- WHAT IS REQUIRED: Every line of the listing should be repeated exactly.

- DATA FOR REVIEW:
• • • • •

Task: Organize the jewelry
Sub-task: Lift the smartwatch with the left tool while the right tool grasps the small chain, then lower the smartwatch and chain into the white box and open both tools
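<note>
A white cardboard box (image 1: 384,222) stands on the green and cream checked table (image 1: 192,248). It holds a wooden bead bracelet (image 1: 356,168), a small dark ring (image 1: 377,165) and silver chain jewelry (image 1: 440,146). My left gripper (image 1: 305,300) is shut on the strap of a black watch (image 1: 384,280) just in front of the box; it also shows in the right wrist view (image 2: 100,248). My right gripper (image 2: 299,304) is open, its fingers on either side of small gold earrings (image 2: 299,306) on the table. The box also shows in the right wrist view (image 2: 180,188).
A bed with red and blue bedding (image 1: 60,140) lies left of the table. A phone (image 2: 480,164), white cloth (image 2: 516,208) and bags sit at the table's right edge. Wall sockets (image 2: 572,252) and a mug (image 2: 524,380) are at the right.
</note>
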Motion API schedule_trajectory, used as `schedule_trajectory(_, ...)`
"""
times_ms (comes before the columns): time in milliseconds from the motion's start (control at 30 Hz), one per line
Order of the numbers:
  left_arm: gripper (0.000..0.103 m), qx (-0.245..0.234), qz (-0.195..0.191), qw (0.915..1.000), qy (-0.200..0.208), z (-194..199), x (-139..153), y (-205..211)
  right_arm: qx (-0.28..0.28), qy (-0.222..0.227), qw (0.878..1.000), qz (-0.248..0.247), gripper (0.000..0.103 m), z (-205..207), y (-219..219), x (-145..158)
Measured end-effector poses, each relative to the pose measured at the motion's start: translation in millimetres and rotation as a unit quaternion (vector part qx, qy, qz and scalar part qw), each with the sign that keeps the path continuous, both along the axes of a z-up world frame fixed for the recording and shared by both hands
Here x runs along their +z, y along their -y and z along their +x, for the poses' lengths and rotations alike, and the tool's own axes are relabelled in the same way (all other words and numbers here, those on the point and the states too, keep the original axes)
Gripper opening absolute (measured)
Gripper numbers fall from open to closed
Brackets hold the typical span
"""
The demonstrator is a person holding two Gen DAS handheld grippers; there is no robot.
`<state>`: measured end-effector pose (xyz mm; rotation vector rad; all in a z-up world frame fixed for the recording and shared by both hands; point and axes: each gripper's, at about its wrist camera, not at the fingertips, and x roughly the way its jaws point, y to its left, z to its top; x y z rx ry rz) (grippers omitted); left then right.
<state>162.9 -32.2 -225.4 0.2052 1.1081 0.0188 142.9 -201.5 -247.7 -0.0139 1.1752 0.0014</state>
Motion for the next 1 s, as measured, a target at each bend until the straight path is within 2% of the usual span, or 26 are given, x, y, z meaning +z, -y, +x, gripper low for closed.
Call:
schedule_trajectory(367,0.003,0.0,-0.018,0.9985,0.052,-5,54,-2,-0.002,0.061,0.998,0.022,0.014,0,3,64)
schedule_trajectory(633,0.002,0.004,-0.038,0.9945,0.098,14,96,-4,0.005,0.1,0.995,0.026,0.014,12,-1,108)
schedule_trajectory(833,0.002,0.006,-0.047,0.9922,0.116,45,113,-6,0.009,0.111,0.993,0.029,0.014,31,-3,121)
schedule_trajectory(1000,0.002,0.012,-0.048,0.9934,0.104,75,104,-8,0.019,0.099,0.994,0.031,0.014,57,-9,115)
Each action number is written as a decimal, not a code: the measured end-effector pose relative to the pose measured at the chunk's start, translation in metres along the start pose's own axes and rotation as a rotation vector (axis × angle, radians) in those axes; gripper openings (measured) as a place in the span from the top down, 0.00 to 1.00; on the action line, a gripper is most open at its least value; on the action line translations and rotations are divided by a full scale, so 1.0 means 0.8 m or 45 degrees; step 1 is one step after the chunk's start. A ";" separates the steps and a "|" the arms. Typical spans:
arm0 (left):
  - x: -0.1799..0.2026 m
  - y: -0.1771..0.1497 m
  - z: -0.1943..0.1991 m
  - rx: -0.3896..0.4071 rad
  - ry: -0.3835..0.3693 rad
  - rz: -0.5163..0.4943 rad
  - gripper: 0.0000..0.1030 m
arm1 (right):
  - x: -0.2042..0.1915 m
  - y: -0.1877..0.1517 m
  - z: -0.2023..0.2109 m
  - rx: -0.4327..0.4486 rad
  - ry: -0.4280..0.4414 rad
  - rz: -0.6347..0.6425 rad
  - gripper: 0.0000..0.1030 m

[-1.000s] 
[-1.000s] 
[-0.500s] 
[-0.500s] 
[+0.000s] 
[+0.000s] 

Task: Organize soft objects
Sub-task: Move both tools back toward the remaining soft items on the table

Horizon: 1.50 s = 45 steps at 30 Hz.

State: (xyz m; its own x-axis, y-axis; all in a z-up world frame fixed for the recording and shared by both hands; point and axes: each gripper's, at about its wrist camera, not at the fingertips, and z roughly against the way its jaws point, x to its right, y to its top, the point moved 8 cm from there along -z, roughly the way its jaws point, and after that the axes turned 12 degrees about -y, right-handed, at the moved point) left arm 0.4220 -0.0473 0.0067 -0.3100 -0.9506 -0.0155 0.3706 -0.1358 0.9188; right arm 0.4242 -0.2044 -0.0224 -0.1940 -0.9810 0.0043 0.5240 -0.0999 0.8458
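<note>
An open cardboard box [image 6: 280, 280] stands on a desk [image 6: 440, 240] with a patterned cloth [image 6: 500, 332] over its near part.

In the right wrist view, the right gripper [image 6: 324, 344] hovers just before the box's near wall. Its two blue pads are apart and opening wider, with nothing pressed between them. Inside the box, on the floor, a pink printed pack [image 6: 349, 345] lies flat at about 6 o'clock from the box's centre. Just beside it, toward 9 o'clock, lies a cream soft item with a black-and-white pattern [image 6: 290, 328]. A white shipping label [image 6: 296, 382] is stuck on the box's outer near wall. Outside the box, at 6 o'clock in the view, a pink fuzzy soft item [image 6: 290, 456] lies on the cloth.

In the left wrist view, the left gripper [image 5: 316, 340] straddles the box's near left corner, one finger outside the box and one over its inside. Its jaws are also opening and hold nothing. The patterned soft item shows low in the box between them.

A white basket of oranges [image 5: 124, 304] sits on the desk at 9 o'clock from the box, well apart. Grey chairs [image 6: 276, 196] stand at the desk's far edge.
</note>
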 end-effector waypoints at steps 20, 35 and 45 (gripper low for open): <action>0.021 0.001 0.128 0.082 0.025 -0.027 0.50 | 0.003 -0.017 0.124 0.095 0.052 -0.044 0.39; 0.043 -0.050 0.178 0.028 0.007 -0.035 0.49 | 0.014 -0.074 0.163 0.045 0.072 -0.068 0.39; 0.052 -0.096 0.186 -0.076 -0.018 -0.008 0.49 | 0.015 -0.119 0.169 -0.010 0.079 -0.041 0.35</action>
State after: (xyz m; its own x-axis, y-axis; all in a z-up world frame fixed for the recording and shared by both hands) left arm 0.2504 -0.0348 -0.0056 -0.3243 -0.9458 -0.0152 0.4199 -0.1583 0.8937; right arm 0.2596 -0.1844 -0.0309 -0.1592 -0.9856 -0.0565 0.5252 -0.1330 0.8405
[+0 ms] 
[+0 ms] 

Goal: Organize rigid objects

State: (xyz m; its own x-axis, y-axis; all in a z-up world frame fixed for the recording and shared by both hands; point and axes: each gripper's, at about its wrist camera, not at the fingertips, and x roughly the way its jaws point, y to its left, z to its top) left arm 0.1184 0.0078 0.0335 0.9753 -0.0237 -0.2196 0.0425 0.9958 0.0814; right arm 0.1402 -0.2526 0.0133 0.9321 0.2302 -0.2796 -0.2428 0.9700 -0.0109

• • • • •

- SOLUTION TO THIS PROBLEM:
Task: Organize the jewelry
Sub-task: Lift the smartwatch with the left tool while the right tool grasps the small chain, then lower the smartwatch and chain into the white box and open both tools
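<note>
A white cardboard box (image 1: 384,222) stands on the green and cream checked table (image 1: 192,248). It holds a wooden bead bracelet (image 1: 356,168), a small dark ring (image 1: 377,165) and silver chain jewelry (image 1: 440,146). My left gripper (image 1: 305,300) is shut on the strap of a black watch (image 1: 384,280) just in front of the box; it also shows in the right wrist view (image 2: 100,248). My right gripper (image 2: 299,304) is open, its fingers on either side of small gold earrings (image 2: 299,306) on the table. The box also shows in the right wrist view (image 2: 180,188).
A bed with red and blue bedding (image 1: 60,140) lies left of the table. A phone (image 2: 480,164), white cloth (image 2: 516,208) and bags sit at the table's right edge. Wall sockets (image 2: 572,252) and a mug (image 2: 524,380) are at the right.
</note>
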Motion API schedule_trajectory, used as `schedule_trajectory(_, ...)`
"""
times_ms (comes before the columns): time in milliseconds from the motion's start (control at 30 Hz), one per line
Order of the numbers:
  left_arm: gripper (0.000..0.103 m), qx (-0.245..0.234), qz (-0.195..0.191), qw (0.915..1.000), qy (-0.200..0.208), z (-194..199), x (-139..153), y (-205..211)
  right_arm: qx (-0.28..0.28), qy (-0.222..0.227), qw (0.878..1.000), qz (-0.248..0.247), gripper (0.000..0.103 m), z (-205..207), y (-219..219), x (-145..158)
Measured end-effector poses, each relative to the pose measured at the motion's start: translation in millimetres and rotation as a unit quaternion (vector part qx, qy, qz and scalar part qw), each with the sign that keeps the path continuous, both along the axes of a z-up world frame fixed for the recording and shared by both hands
Here x runs along their +z, y along their -y and z along their +x, for the poses' lengths and rotations alike, and the tool's own axes are relabelled in the same way (all other words and numbers here, those on the point and the states too, keep the original axes)
Gripper opening absolute (measured)
Gripper numbers fall from open to closed
Brackets hold the typical span
"""
The demonstrator is a person holding two Gen DAS handheld grippers; there is no robot.
`<state>`: measured end-effector pose (xyz mm; rotation vector rad; all in a z-up world frame fixed for the recording and shared by both hands; point and axes: each gripper's, at about its wrist camera, not at the fingertips, and x roughly the way its jaws point, y to its left, z to its top; x y z rx ry rz) (grippers omitted); left then right.
<state>162.9 -32.2 -225.4 0.2052 1.1081 0.0188 142.9 -201.5 -247.7 -0.0139 1.1752 0.0014</state>
Motion for the next 1 s, as measured, a target at each bend until the straight path is within 2% of the usual span, or 26 are given, x, y, z meaning +z, -y, +x, gripper low for closed.
Call:
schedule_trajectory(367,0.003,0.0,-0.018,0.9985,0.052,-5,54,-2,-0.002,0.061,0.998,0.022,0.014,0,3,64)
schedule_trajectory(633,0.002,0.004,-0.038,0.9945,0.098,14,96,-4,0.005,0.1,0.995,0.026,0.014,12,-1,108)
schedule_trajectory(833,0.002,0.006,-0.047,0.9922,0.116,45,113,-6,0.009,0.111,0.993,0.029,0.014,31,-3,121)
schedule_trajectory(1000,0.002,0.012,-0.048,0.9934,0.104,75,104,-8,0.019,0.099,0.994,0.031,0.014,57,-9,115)
Each action number is written as a decimal, not a code: the measured end-effector pose relative to the pose measured at the chunk's start, translation in metres along the start pose's own axes and rotation as a rotation vector (axis × angle, radians) in those axes; gripper openings (measured) as a place in the span from the top down, 0.00 to 1.00; on the action line, a gripper is most open at its least value; on the action line translations and rotations are divided by a full scale, so 1.0 means 0.8 m or 45 degrees; step 1 is one step after the chunk's start. A ";" separates the steps and a "|" the arms. Typical spans:
arm0 (left):
  - x: -0.1799..0.2026 m
  - y: -0.1771..0.1497 m
  - z: -0.1943..0.1991 m
  - rx: -0.3896..0.4071 rad
  - ry: -0.3835..0.3693 rad
  - rz: -0.5163..0.4943 rad
  - gripper: 0.0000..0.1030 m
arm1 (right):
  - x: -0.2042..0.1915 m
  - y: -0.1877..0.1517 m
  - z: -0.2023..0.2109 m
  - rx: -0.4327..0.4486 rad
  - ry: -0.4280..0.4414 rad
  - rz: -0.6347..0.6425 rad
  - gripper: 0.0000..0.1030 m

[-1.000s] 
[-1.000s] 
[-0.500s] 
[-0.500s] 
[+0.000s] 
[+0.000s] 

Task: Organize soft objects
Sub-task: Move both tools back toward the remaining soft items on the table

Horizon: 1.50 s = 45 steps at 30 Hz.

State: (xyz m; its own x-axis, y-axis; all in a z-up world frame fixed for the recording and shared by both hands; point and axes: each gripper's, at about its wrist camera, not at the fingertips, and z roughly against the way its jaws point, x to its right, y to its top, the point moved 8 cm from there along -z, roughly the way its jaws point, and after that the axes turned 12 degrees about -y, right-handed, at the moved point) left arm 0.4220 -0.0473 0.0067 -0.3100 -0.9506 -0.0155 0.3706 -0.1358 0.9188; right arm 0.4242 -0.2044 -0.0224 -0.1940 -0.9810 0.0043 0.5240 -0.0999 0.8458
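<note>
An open cardboard box [image 6: 280, 280] stands on a desk [image 6: 440, 240] with a patterned cloth [image 6: 500, 332] over its near part.

In the right wrist view, the right gripper [image 6: 324, 344] hovers just before the box's near wall. Its two blue pads are apart and opening wider, with nothing pressed between them. Inside the box, on the floor, a pink printed pack [image 6: 349, 345] lies flat at about 6 o'clock from the box's centre. Just beside it, toward 9 o'clock, lies a cream soft item with a black-and-white pattern [image 6: 290, 328]. A white shipping label [image 6: 296, 382] is stuck on the box's outer near wall. Outside the box, at 6 o'clock in the view, a pink fuzzy soft item [image 6: 290, 456] lies on the cloth.

In the left wrist view, the left gripper [image 5: 316, 340] straddles the box's near left corner, one finger outside the box and one over its inside. Its jaws are also opening and hold nothing. The patterned soft item shows low in the box between them.

A white basket of oranges [image 5: 124, 304] sits on the desk at 9 o'clock from the box, well apart. Grey chairs [image 6: 276, 196] stand at the desk's far edge.
</note>
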 end-effector waypoints at steps 20, 35 and 45 (gripper low for open): <action>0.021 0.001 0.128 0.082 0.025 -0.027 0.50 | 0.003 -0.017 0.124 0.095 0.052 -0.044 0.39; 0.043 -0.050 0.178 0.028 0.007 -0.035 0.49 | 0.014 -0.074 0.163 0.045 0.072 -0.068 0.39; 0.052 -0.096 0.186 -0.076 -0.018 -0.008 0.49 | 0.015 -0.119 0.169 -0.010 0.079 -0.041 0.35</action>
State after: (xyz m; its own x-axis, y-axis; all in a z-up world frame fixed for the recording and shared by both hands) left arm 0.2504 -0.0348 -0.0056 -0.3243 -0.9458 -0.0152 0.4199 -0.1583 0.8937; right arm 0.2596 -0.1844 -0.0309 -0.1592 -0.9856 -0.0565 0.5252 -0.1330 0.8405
[+0 ms] 
[+0 ms] 

Goal: Organize rigid objects

State: (xyz m; its own x-axis, y-axis; all in a z-up world frame fixed for the recording and shared by both hands; point and axes: each gripper's, at about its wrist camera, not at the fingertips, and x roughly the way its jaws point, y to its left, z to its top) left arm 0.1184 0.0078 0.0335 0.9753 -0.0237 -0.2196 0.0425 0.9958 0.0814; right arm 0.1402 -0.2526 0.0133 0.9321 0.2302 -0.2796 -0.2428 0.9700 -0.0109

The output contains nothing further.